Radical Cinema 1967, Part One

     In a three part series, I seek to explore the trio of Jean-Luc Godard's feature films released in 1967: 2 or 3 Things I Know About Her, La Chinoise, and Weekend.  I relate them first by the simple fact that they were released the same year, a time prior to the revolutionary events of 1968, when Godard, in May of that year during France's general strike, stepped onto a new path in his films, one stripped down, overtly political to the extreme, burying his identity in a collective filmmaking entity, the Dziga Vertov Group.
     Second, the three films of 1967 share the trait of not conforming to accepted norms of cinema from that period, when in America, for example, John Wayne's well-meaning but obtuse The Green Berets passed as a serious film concerned with the Vietnam War.  Godard's vision of Vietnam, at the same time, represents a realistic presentation through a few still magazine photos of Vietnamese affected by the war and commentary on American imperialism, as relevant then as it is now.  

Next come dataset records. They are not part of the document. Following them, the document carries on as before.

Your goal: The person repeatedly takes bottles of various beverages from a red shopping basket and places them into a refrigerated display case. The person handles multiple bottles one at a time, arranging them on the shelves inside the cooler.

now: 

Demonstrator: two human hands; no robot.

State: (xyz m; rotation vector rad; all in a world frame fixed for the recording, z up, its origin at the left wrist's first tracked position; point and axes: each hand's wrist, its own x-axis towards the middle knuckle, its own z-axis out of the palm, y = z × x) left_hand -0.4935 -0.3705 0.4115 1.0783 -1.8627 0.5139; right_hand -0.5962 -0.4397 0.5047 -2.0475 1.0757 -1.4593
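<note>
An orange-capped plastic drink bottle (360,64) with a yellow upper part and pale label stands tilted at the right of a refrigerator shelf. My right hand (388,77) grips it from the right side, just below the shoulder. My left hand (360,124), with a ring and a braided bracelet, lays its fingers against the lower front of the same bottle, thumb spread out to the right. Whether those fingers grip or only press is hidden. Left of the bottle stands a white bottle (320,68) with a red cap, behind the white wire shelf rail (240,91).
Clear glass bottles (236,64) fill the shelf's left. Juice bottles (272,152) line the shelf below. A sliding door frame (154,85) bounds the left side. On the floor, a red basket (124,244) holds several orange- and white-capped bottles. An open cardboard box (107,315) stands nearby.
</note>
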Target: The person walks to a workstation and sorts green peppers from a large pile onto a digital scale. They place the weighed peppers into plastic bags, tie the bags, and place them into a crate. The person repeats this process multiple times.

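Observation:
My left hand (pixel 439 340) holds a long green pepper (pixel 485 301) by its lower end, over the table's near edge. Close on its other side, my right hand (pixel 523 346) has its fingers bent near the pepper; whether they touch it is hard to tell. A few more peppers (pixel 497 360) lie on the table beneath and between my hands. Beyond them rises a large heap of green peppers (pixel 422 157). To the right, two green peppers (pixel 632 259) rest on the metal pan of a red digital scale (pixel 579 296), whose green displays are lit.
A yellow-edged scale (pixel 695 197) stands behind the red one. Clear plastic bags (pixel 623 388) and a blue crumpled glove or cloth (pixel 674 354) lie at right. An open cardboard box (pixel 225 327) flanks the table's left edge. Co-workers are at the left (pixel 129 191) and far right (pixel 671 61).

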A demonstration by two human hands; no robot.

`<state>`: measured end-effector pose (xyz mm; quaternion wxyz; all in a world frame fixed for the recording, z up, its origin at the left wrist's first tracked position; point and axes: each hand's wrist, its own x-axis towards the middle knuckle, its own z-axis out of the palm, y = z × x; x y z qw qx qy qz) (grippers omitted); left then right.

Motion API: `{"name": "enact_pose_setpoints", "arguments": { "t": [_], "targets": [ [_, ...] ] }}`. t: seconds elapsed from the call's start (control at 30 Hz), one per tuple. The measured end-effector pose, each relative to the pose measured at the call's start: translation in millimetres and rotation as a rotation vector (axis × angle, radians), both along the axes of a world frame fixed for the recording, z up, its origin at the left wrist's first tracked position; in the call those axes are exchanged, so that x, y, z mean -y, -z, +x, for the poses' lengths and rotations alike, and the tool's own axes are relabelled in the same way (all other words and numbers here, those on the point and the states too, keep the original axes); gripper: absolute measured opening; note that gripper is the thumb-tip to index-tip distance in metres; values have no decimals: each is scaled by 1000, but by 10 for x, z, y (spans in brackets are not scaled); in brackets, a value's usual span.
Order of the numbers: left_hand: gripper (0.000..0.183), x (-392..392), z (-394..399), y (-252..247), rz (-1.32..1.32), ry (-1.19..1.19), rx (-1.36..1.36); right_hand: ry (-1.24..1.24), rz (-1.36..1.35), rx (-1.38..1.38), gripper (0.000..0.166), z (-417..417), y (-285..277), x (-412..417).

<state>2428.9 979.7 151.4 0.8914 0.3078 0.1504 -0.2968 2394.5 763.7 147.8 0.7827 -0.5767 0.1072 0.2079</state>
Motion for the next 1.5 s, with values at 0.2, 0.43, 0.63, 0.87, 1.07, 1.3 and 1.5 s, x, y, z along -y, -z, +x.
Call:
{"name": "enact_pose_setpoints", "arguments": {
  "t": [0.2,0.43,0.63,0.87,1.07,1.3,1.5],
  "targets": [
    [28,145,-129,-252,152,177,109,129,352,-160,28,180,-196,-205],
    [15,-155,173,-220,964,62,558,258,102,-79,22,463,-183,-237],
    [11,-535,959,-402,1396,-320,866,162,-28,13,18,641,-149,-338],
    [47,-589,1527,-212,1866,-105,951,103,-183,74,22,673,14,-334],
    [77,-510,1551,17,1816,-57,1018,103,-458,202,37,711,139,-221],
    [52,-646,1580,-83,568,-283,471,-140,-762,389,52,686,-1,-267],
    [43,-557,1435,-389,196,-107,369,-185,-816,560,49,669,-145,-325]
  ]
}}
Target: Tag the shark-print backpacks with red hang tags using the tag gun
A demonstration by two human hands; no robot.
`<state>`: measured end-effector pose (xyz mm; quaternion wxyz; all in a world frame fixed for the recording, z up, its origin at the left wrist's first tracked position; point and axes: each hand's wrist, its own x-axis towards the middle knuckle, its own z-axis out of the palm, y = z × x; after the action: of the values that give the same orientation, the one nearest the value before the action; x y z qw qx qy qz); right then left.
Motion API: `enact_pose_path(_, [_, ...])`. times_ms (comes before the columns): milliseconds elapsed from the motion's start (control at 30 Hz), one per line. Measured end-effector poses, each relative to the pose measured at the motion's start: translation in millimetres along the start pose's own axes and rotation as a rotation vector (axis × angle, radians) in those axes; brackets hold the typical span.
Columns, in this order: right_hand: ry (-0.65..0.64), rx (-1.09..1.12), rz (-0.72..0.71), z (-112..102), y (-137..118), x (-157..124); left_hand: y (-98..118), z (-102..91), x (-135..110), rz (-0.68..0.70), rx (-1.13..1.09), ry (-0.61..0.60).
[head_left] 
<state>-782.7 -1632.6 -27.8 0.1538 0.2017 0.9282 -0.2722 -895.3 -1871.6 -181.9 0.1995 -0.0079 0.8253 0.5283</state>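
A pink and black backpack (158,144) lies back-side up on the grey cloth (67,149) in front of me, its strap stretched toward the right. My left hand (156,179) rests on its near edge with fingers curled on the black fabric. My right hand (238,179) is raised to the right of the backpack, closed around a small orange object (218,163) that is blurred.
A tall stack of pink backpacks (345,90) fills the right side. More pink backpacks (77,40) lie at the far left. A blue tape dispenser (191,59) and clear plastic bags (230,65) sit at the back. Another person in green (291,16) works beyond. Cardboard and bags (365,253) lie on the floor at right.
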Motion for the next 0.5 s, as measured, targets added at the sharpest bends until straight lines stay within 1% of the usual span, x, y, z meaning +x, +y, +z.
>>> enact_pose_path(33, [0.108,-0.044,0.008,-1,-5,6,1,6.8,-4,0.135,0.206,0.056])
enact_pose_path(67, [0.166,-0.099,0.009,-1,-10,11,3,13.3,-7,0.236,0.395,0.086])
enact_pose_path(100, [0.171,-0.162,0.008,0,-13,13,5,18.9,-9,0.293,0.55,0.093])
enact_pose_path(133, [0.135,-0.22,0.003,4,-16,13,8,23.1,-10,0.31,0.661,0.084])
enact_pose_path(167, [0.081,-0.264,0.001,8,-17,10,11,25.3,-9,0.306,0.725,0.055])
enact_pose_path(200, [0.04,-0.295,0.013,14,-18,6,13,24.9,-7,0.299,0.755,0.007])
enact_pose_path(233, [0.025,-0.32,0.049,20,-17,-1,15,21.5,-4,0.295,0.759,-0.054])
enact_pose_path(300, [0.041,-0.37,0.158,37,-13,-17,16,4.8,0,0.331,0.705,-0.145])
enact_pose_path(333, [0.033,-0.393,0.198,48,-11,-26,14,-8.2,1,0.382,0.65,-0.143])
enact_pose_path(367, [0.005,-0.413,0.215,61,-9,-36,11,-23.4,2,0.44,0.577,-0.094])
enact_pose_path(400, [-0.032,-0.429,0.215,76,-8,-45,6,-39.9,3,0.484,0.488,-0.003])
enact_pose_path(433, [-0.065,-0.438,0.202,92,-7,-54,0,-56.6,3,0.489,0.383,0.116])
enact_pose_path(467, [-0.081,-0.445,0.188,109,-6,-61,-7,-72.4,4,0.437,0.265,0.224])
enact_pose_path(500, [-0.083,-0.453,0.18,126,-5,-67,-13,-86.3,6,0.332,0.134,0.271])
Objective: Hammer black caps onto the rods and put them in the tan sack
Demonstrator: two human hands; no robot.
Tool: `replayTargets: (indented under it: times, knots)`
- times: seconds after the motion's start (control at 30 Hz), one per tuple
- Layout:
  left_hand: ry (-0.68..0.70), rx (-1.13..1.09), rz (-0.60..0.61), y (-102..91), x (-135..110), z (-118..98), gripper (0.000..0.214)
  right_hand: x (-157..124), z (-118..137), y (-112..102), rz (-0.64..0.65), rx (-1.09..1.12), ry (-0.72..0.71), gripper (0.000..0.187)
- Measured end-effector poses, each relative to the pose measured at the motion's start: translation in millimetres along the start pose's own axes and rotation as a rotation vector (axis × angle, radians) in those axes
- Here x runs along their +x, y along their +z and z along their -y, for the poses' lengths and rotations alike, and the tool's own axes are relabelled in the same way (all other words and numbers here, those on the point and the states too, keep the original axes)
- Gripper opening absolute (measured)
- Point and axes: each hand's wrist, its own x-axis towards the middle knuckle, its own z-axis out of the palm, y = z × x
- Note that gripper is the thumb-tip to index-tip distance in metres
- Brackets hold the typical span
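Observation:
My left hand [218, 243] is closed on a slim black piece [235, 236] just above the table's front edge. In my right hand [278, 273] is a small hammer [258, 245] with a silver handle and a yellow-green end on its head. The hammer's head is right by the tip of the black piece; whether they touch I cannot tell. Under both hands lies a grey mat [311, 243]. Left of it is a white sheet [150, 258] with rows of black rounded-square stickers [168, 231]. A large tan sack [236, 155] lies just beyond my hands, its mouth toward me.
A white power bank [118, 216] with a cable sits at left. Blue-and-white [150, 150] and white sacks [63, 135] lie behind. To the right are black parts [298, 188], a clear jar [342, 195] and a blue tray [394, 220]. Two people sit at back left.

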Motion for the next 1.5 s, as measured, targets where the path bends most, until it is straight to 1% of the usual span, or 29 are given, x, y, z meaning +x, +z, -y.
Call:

     These Vietnam-themed moments happen in 2 or 3 Things I Know About Her, an essay-like movie that avoids plot as it follows the daily life of its protagonist, Juliette Janson (Marina Vlady).  A typical Godardian device is to make no illusions about when the film you're watching was being shot. One moment in the film has Juliette mention that it's August 17, 1966.  I have the sense that this particular close-up of the actress was taken on that date.  Does this date the film?  Yes, but peculiarly, it doesn't make it dated, for Godard's work is never old-fashioned.  
     We see suburbs of Paris under construction, large apartment blocks going up, Juliette herself living in one of them, surrounded by other nearly identical buildings.  She has a husband who likes to keep abreast on his radio about world events, the Southeast Asia War in particular.  Juliette, mother of a little girl toddler and an older boy, sits near her husband in one scene, news of Vietnam blaring, reading a fashion magazine.  The film deals largely with surfaces, objects, objectification--of women, their bodies (Juliette's, as well as her mind, which remains mostly opaque, hence the film's title).  
     We don't know much about Juliette, anymore than we know about the smiling people advertising products in magazines and on television.  The civilization depicted builds up for the sake of pushing commodification upon those who will live within it.  The concrete, the construction equipment shown in numerous interconnecting scenes are the face of capitalist thought.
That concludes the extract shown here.